The process of packaging SunMed Growers’ most popular products involves the production of two to four batches per day with each batch size requiring between 2,000-3,000 labels.

Justin Garcia, compliance manager at SunMed Growers, said dry flower is one of the company’s most popular products, of which “we make over 10,000 a week and all of those have to be labeled.”

Prior to implementation of the automated labeling system, SunMed Growers printed labels offline and used a rewinder to rewind labels onto a core. They then had a team manually apply the labels with a semi-automatic labeling system.

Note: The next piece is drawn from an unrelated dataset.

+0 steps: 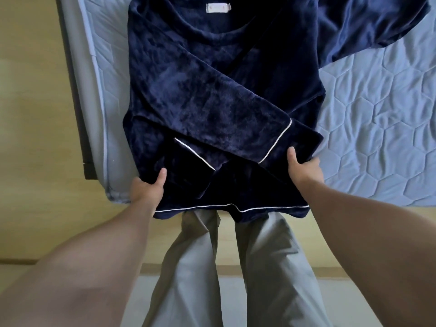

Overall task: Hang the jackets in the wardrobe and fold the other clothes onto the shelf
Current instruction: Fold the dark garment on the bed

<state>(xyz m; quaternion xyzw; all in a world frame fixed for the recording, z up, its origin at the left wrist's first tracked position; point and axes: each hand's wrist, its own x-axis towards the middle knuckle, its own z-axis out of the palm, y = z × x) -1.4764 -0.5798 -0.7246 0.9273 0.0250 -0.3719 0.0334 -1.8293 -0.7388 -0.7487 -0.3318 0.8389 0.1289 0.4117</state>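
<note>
A navy velvet top (212,95) with white piping lies flat on the light blue mattress (377,128), neck label at the far end and both sleeves folded across its front. Its hem hangs over the near mattress edge. My left hand (147,187) grips the hem's left corner, thumb on top. My right hand (304,167) grips the right corner the same way, fingers hidden under the cloth. A second navy garment (368,24) lies spread at the far right.
The mattress's left edge and its dark bed frame (81,114) border a tan floor (35,114). My grey trouser legs (236,267) stand against the near mattress edge, under the hanging hem.
</note>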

With such heavily manual operations, Jordane Fairchild, post-harvest manager at SunMed Growers, said the company experienced issues such as producing entire batches of labels with errors before any errors were detected. Such issues caused Fairchild to frequently be “worried that I accidentally sent labels with the wrong lot number.”

In the new automated print-and-apply labeling system, a one-to-one relationship exists between printing a label and applying it to a container. First, each product container is delivered by the induction sealing station to the print-and-apply system. Then each container’s corresponding label is printed on the ColorWorks CW-C6500P peel-and-present printer and picked and applied by the Epson VT6L robot.

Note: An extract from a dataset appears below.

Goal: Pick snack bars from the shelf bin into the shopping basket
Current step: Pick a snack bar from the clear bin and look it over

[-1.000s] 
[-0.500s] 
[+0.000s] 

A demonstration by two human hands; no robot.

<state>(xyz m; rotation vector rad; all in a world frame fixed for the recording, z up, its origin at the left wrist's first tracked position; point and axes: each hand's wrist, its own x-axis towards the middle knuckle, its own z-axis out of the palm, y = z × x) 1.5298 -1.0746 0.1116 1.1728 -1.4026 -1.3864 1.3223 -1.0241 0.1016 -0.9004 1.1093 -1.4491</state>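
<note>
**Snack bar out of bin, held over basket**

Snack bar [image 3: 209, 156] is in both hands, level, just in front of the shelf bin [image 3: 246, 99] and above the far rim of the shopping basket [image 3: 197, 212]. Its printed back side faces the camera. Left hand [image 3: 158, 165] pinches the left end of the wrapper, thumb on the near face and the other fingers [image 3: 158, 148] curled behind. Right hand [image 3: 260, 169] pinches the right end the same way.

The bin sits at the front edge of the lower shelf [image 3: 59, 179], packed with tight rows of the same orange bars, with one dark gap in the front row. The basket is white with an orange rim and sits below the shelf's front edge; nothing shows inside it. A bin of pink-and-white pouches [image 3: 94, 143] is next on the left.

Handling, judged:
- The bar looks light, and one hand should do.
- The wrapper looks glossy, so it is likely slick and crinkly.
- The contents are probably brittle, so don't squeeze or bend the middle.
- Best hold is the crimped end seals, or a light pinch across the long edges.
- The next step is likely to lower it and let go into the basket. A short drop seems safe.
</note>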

The Epson VT6L robot features a 900mm reach and can handle payloads up to 6kg. The robot comes with a built-in controller and software for less than $15,000. Cleanroom ISO Class 4, IP67-rated, and 48V DC-powered mobile versions are also available.

Changed operations

Looking back on the labeling process before and after installation of the automated system, Fairchild said, “Before, we could run four batches by lunchtime and it would take the rest of the day to label them. Now, when we run a batch, all are packaged, labeled, and finished in one pass. It cut the amount of work time in half.”

The automated system also dramatically reduced label waste, as the previous process often required Fairchild to pre-print labels the day before labeling. It was not unusual for those pre-printed labels to become obsolete by the time they needed to be applied due to production changes or manual data entry errors.

“As with any new business, things change quickly,” said Schilling. “The feedback SunMed Growers got from the field and from their salespeople would prompt changes in packaging—and the minute the packaging changes, it creates a lot of complexity around label printing. This is the first machine I'm aware of that prints and applies labels on-demand and in color and is set up for next label out, which means that every label could be different.”

Schilling noted that SunMed Growers currently serializes at the batch level. But this automated system can deliver individual serialized containers, he added.